LM-IGTD: a 2D image generator for low-dimensional and mixed-type tabular data to leverage the potential of convolutional neural networks
Vanesa Gómez-Martínez, Francisco J. Lara-Abelenda, Pablo Peiro-Corbacho, David Chushig-Muzo, Conceicao Granja, Cristina Soguero-Ruiz
TL;DR
This work tackles the challenge of leveraging CNNs for tabular data that are often low-dimensional and mixed-type by introducing LM-IGTD, a tabular-to-image pipeline that augments data with stochastic noise and adapts IGTD to preserve feature relationships in 2D images. It provides an end-to-end mapping from original features to image regions and employs Grad-CAM for post-hoc interpretability.
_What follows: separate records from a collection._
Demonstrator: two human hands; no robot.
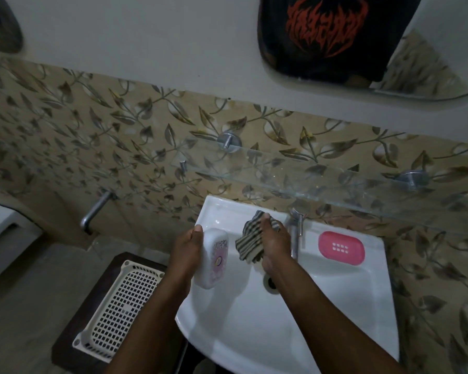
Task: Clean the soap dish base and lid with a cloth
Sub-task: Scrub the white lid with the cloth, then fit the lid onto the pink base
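So you've got the lid pinched in your left hand, thumb over the far end and fingers wrapped round the back, held up over the left rim of the sink, and your right hand is closed around the striped cloth just beside it, not touching the lid yet. Best way to do this bit, I reckon: bunch the cloth so a flat pad sits under your fingertips rather than a loose flap, then wipe along the lid's length in full strokes, turning it in your left hand so the rim and inside get covered too. Keep that left grip at the ends so you're not wiping around your own fingers. The lid is standing on edge, its long axis running away from you toward the wall, patterned top facing right toward the cloth; the hollow side looks to be against your palm, though the light is dim so I wouldn't swear to it. The pink base lies flat on the sink ledge right of the tap, long axis running left to right, drain holes facing up, well apart from both hands, so that one is up after.
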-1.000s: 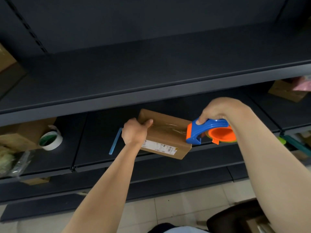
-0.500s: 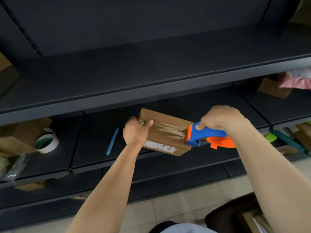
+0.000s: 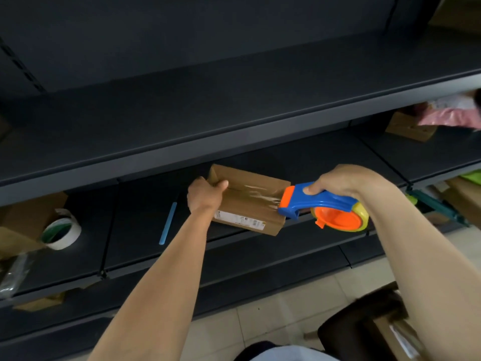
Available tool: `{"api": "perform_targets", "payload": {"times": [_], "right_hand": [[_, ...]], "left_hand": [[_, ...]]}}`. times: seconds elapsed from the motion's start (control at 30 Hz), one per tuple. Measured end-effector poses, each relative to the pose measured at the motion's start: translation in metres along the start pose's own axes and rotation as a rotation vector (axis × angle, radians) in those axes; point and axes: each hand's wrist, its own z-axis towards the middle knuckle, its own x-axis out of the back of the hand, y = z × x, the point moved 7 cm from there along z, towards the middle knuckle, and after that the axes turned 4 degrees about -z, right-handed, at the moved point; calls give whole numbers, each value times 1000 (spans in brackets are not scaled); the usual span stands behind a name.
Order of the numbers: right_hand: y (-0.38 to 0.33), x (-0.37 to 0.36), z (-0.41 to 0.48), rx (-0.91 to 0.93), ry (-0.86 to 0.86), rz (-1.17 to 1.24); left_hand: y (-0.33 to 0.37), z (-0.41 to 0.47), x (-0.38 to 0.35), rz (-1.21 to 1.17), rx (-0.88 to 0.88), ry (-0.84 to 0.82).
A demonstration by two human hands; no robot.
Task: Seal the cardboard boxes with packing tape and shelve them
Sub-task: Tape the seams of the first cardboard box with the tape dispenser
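The cardboard box (image 3: 250, 204) lies on the shelf (image 3: 135, 230), left grip (image 3: 205, 196) curled round its end, right grip (image 3: 338, 181) holding the tape dispenser (image 3: 322, 204) at the opposite edge; the tape strip (image 3: 256, 194) seems laid, so cutting comes next.

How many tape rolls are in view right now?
2. A white roll rests on the middle shelf at far left; a yellow roll sits in the dispenser that the right hand grips at the box. More may be hidden.
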Motion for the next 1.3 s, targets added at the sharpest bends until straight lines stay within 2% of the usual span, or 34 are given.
{"api": "perform_targets", "payload": {"times": [0.07, 0.17, 0.23, 0.4, 0.63, 0.77, 0.87, 0.97, 1.17, 1.3], "right_hand": [[-2, 4, 3, 0, 32, -35], [-3, 18, 5, -17, 83, -206], [0, 24, 5, -35, 90, -291], [5, 19, -6, -77, 141, -447], [-6, -2, -30, -36, 337, -706], [24, 8, -28, -121, 348, -578], [60, 7, -11, -172, 332, -322], [62, -15, 16, -140, 305, -87], [34, -62, 66, -57, 319, -120], [23, -78, 83, -6, 334, -6]], "left_hand": [[4, -4, 0, 28, -22, 20], [36, -26, 0, 190, -212, 161], [58, -44, -5, 191, -317, 230], [94, -71, -27, 237, -485, 251], [112, -81, -43, 288, -508, 244], [95, -68, -25, 186, -401, 238], [59, -52, -4, 49, -263, 228], [33, -46, 3, -47, -181, 207], [3, -40, 8, -110, -90, 189], [-16, -33, 10, -107, -36, 181]]}}
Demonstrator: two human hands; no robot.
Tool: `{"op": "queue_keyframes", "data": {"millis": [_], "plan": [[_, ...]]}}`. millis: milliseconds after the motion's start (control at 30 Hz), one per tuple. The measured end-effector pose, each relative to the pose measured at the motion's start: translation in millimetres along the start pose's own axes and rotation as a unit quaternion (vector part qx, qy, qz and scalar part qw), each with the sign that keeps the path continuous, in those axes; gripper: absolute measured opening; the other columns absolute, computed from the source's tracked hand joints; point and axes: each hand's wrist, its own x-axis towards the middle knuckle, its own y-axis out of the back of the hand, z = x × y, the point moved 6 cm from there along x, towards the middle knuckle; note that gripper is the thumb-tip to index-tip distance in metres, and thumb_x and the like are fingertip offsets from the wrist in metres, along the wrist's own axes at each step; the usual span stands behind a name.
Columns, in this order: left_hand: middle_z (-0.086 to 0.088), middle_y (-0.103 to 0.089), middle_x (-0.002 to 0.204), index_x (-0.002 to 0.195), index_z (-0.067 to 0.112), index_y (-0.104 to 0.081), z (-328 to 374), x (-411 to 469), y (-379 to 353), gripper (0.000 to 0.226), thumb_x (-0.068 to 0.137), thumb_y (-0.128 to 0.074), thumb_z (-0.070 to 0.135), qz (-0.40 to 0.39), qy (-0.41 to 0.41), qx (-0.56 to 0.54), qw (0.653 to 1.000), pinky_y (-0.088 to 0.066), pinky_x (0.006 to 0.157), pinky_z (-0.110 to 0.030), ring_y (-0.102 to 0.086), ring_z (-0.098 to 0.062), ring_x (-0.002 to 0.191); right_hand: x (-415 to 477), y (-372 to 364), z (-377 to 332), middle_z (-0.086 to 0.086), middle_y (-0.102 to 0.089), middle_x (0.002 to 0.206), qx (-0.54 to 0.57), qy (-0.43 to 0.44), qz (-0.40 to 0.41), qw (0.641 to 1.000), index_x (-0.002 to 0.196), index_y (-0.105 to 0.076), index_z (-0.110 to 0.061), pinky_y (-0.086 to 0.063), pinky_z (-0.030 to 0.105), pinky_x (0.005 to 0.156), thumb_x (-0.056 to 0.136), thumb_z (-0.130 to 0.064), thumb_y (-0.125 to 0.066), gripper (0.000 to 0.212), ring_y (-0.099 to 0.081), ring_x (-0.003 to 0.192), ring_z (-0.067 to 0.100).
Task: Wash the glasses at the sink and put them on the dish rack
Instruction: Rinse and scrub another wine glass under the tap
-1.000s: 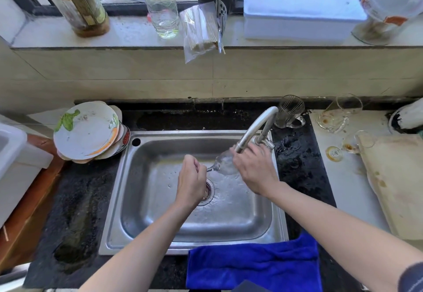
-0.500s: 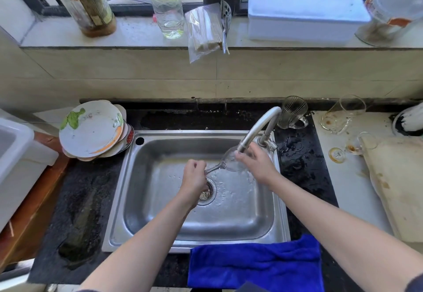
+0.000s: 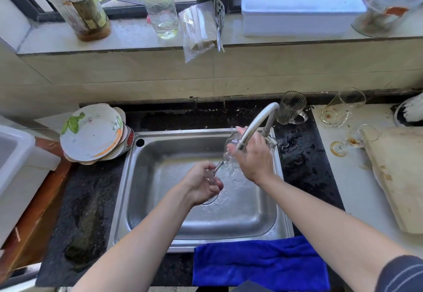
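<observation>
A clear stemmed wine glass (image 3: pixel 230 152) lies tilted over the steel sink (image 3: pixel 160 200), its bowl under the curved tap (image 3: pixel 258 122). My left hand (image 3: pixel 201 184) grips its foot and stem. My right hand (image 3: pixel 254 156) wraps around the bowl, fingers blurred. On the counter to the right wait a ribbed glass mug (image 3: pixel 291 109), a stained wine glass on its side (image 3: pixel 341 108) and a smaller stained stemmed glass (image 3: pixel 357 139). No dish rack can be made out.
Stacked plates (image 3: pixel 91 133) sit left of the sink beside a white tub (image 3: pixel 16 168). A blue cloth (image 3: pixel 258 262) hangs over the front edge. A wooden board (image 3: pixel 400 177) lies at right. Bottles (image 3: pixel 77 7), a bag and a white box (image 3: pixel 302 7) line the windowsill.
The glass bowl has risen toward the tap's spout with my right hand. My left hand has turned so the glass's foot now shows in its grip.
</observation>
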Motion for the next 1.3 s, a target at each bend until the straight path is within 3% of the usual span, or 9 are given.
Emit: {"op": "queue_keyframes", "data": {"millis": [100,233,267,400,733,867,967,1100,1300], "plan": [[-0.005,-0.039,0.056,0.072,0.010,-0.040,-13.5,4.5,0.2,0.009,0.078,-0.042,0.016,-0.032,0.053,-0.053,0.997,-0.022,0.028,-0.013,-0.040,-0.014,0.038,7.4,0.3,12.4,-0.005,-0.065,0.084,0.125,-0.146,0.002,0.981,0.092,-0.055,-0.031,-0.051,0.037,0.073,0.097,-0.039,-0.035,0.022,-0.064,0.087,0.025],[-0.004,-0.034,0.062,0.072,0.012,-0.035,-25.2,9.4,9.6,0.008,0.072,-0.041,0.017,-0.045,0.078,-0.102,0.991,-0.020,0.025,-0.015,-0.038,-0.014,0.039,-4.7,-5.2,-18.0,-0.009,-0.057,0.098,0.210,-0.105,-0.020,0.972,0.116,-0.056,-0.027,-0.039,0.010,0.073,0.096,-0.043,-0.051,0.027,-0.055,0.090,0.011],[-0.004,-0.034,0.061,0.071,0.011,-0.036,-27.1,8.3,12.4,0.008,0.074,-0.040,0.018,-0.041,0.078,-0.089,0.992,-0.019,0.025,-0.015,-0.038,-0.013,0.039,-5.5,-9.2,-12.1,-0.006,-0.060,0.092,0.304,-0.176,-0.019,0.936,0.102,-0.058,-0.025,-0.041,0.011,0.071,0.098,-0.044,-0.048,0.021,-0.060,0.087,0.018],[-0.003,-0.033,0.057,0.069,0.013,-0.035,-20.1,13.2,25.4,0.014,0.083,-0.034,0.017,0.041,0.006,0.021,0.999,-0.015,0.029,-0.009,-0.033,-0.012,0.036,-10.9,-36.5,1.7,0.014,-0.061,0.098,0.644,-0.495,-0.094,0.575,0.094,-0.058,-0.007,-0.052,0.032,0.068,0.098,-0.057,-0.037,0.055,-0.063,0.078,0.027],[-0.006,-0.035,0.054,0.067,0.014,-0.033,5.7,13.1,24.8,0.019,0.086,-0.032,0.010,0.123,-0.111,0.109,0.980,-0.014,0.038,-0.006,-0.031,-0.011,0.033,-27.1,-45.0,-11.4,0.014,-0.063,0.106,0.747,-0.487,-0.116,0.438,0.109,-0.056,-0.006,-0.048,0.042,0.091,0.091,-0.063,-0.041,0.061,-0.061,0.097,0.030],[-0.005,-0.035,0.054,0.069,0.013,-0.034,10.6,9.3,27.7,0.017,0.086,-0.033,0.013,0.102,-0.077,0.145,0.981,-0.013,0.034,-0.006,-0.032,-0.012,0.031,-14.4,-22.8,-0.1,0.012,-0.071,0.094,0.688,-0.444,-0.215,0.533,0.083,-0.071,-0.009,-0.051,0.046,0.088,0.089,-0.048,-0.052,0.044,-0.064,0.095,0.031],[-0.006,-0.033,0.057,0.072,0.014,-0.034,22.4,6.7,35.9,0.015,0.087,-0.034,0.012,0.126,-0.084,0.211,0.966,-0.015,0.035,-0.006,-0.030,-0.011,0.031,-19.9,-17.0,1.0,0.009,-0.070,0.103,0.509,-0.392,-0.376,0.668,0.096,-0.065,-0.014,-0.054,0.046,0.084,0.094,-0.051,-0.044,0.042,-0.067,0.095,0.031],[-0.006,-0.035,0.058,0.073,0.015,-0.037,42.3,6.8,26.3,0.015,0.084,-0.035,0.005,0.174,-0.182,0.308,0.917,-0.018,0.039,-0.010,-0.030,-0.012,0.038,-11.0,-3.8,8.5,0.008,-0.063,0.111,0.281,-0.341,-0.378,0.814,0.113,-0.062,-0.015,-0.060,0.046,0.076,0.090,-0.044,-0.062,0.037,-0.065,0.092,0.023],[-0.008,-0.046,0.075,0.097,0.010,-0.047,52.0,23.9,21.5,0.013,0.091,-0.058,0.013,0.198,-0.251,0.143,0.936,-0.034,0.038,-0.021,-0.038,-0.014,0.044,-27.6,13.1,12.8,0.004,-0.062,0.118,0.398,-0.311,-0.269,0.820,0.113,-0.063,-0.019,-0.059,0.042,0.068,0.085,-0.023,-0.073,0.031,-0.065,0.105,0.028]]}}
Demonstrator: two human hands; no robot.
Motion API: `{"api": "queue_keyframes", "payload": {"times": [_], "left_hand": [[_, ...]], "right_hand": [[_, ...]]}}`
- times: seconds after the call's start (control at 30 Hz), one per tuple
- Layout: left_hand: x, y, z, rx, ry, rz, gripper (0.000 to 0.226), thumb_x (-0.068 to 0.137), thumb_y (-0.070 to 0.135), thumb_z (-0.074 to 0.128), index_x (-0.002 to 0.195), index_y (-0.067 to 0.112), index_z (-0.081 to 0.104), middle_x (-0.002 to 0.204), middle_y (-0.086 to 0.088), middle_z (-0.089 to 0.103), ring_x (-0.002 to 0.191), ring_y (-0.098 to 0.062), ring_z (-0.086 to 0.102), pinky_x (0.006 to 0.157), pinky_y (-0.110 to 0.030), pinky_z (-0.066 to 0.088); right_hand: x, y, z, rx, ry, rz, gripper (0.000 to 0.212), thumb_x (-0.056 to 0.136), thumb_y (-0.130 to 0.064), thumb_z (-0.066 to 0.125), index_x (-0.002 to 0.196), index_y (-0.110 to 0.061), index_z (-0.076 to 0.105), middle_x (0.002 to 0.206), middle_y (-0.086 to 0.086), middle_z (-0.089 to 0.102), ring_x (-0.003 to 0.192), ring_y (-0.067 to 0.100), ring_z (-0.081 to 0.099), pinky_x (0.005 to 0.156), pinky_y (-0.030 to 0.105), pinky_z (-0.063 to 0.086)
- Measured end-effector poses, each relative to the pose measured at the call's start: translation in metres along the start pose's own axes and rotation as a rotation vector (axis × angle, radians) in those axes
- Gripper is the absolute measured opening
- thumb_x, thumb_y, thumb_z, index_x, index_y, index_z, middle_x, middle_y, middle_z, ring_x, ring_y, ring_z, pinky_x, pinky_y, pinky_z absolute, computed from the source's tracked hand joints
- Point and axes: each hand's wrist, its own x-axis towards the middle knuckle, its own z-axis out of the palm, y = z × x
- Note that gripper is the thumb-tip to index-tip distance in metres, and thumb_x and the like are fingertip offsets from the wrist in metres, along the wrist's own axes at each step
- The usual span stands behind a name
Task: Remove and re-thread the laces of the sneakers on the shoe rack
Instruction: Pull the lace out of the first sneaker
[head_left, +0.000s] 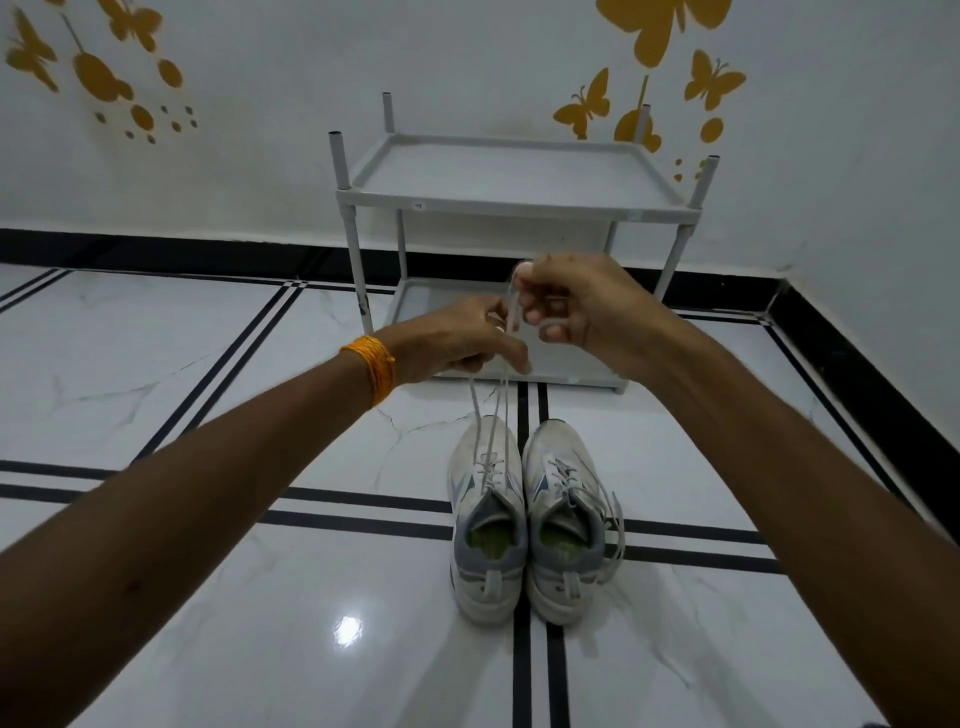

The approach is evaluated on 12 real-world, low-dimensional mixed-type datasets, showing improvements over traditional tabular ML baselines in several binary and multiclass tasks, and offering interpretable visualizations of which features drive predictions. Overall, LM-IGTD demonstrates that noise-augmented tabular-to-image representations can enable CNNs to outperform or match traditional models while providing actionable interpretability for mixed-type data.
Abstract
Tabular data have been extensively used in different knowledge domains. Convolutional neural networks (CNNs) have been successfully used in many applications where important information about data is embedded in the order of features (images), outperforming predictive results of traditional models. Recently, several researchers have proposed transforming tabular data into images to leverage the potential of CNNs and obtain high results in predictive tasks such as classification and regression. In this paper, we present a novel and effective approach for transforming tabular data into images, addressing the inherent limitations associated with low-dimensional and mixed-type datasets. Our method, named Low Mixed-Image Generator for Tabular Data (LM-IGTD), integrates a stochastic feature generation process and a modified version of the IGTD. We introduce an automatic and interpretable end-to-end pipeline, enabling the creation of images from tabular data. A mapping between original features and the generated images is established, and post hoc interpretability methods are employed to identify crucial areas of these images, enhancing interpretability for predictive tasks. An extensive evaluation of the tabular-to-image generation approach proposed on 12 low-dimensional and mixed-type datasets, including binary and multi-class classification scenarios. In particular, our method outperformed all traditional ML models trained on tabular data in five out of twelve datasets when using images generated with LM-IGTD and CNN. In the remaining datasets, LM-IGTD images and CNN consistently surpassed three out of four traditional ML models, achieving similar results to the fourth model.